Department of Kinesiology, McMaster University, Hamilton, ON, Canada.
Center for Therapeutic Innovation, University of Miami Miller School of Medicine, Miami, FL, USA.
Cell Rep. 2020 Aug 4;32(5):107980. doi: 10.1016/j.celrep.2020.107980.
Loading of skeletal muscle changes the tissue phenotype reflecting altered metabolic and functional demands. In humans, heterogeneous adaptation to loading complicates the identification of the underpinning molecular regulators. A within-person differential loading and analysis strategy reduces heterogeneity for changes in muscle mass by ∼40% and uses a genome-wide transcriptome method that models each mRNA from coding exons and 3' and 5' untranslated regions (UTRs). Our strategy detects ∼3-4 times more regulated genes than similarly sized studies, including substantial UTR-selective regulation undetected by other methods. We discover a core of 141 genes correlated to muscle growth, which we validate from newly analyzed independent samples (n = 100). Further validating these identified genes via RNAi in primary muscle cells, we demonstrate that members of the core genes were regulators of protein synthesis. Using proteome-constrained networks and pathway analysis reveals notable relationships with the molecular characteristics of human muscle aging and insulin sensitivity, as well as potential drug therapies.

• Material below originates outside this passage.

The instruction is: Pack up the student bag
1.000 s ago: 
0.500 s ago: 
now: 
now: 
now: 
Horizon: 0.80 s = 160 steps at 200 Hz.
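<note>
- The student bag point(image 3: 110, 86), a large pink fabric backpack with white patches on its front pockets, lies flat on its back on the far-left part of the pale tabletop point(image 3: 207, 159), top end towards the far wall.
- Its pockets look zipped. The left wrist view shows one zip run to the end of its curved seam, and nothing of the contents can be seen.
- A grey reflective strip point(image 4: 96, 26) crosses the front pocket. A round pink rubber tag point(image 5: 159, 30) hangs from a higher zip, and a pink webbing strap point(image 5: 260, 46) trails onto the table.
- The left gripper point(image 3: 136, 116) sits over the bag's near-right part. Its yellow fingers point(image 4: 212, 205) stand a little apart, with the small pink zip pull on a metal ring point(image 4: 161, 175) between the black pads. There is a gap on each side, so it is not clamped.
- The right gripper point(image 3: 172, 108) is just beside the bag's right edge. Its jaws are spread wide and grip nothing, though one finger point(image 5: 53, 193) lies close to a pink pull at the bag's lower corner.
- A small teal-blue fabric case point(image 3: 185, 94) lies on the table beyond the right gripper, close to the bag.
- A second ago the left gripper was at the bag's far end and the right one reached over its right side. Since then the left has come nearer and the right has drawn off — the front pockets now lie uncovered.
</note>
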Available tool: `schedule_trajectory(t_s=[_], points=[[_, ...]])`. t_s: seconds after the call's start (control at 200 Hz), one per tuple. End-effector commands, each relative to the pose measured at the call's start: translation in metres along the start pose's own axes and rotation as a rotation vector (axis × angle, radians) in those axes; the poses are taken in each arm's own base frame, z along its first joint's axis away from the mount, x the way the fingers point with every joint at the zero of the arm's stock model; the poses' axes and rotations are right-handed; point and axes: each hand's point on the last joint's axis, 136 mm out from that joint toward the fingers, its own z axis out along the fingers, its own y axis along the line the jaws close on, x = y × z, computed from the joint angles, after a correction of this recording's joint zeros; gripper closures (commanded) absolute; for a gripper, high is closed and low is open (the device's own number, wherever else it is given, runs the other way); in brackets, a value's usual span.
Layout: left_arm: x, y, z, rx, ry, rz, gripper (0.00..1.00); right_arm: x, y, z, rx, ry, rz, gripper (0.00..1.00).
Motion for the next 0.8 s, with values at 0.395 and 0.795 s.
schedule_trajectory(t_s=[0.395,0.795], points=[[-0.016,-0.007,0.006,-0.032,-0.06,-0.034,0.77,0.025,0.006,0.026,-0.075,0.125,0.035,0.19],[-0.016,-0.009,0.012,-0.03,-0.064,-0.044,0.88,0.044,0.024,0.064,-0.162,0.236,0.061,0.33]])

骨骼肌的加载会改变组织表型,反映出代谢和功能需求的变化。在人类中,加载的异质性适应使潜在分子调节剂的识别变得复杂。个体内的差异加载和分析策略可将肌肉质量变化的异质性降低约 40%,并采用一种全基因组转录组方法,该方法对每个来自编码外显子和 3' 和 5' 非翻译区 (UTR) 的 mRNA 进行建模。我们的策略检测到的调节基因比类似大小的研究多约 3-4 倍,包括其他方法无法检测到的大量 UTR 选择性调节。我们发现了与肌肉生长相关的 141 个核心基因,我们从新分析的独立样本(n=100)中对其进行了验证。通过在原代肌肉细胞中进行 RNAi 进一步验证这些鉴定出的基因,我们证明了核心基因的成员是蛋白质合成的调节剂。使用受蛋白质组限制的网络和通路分析揭示了与人类肌肉衰老和胰岛素敏感性的分子特征以及潜在药物治疗的显著关系。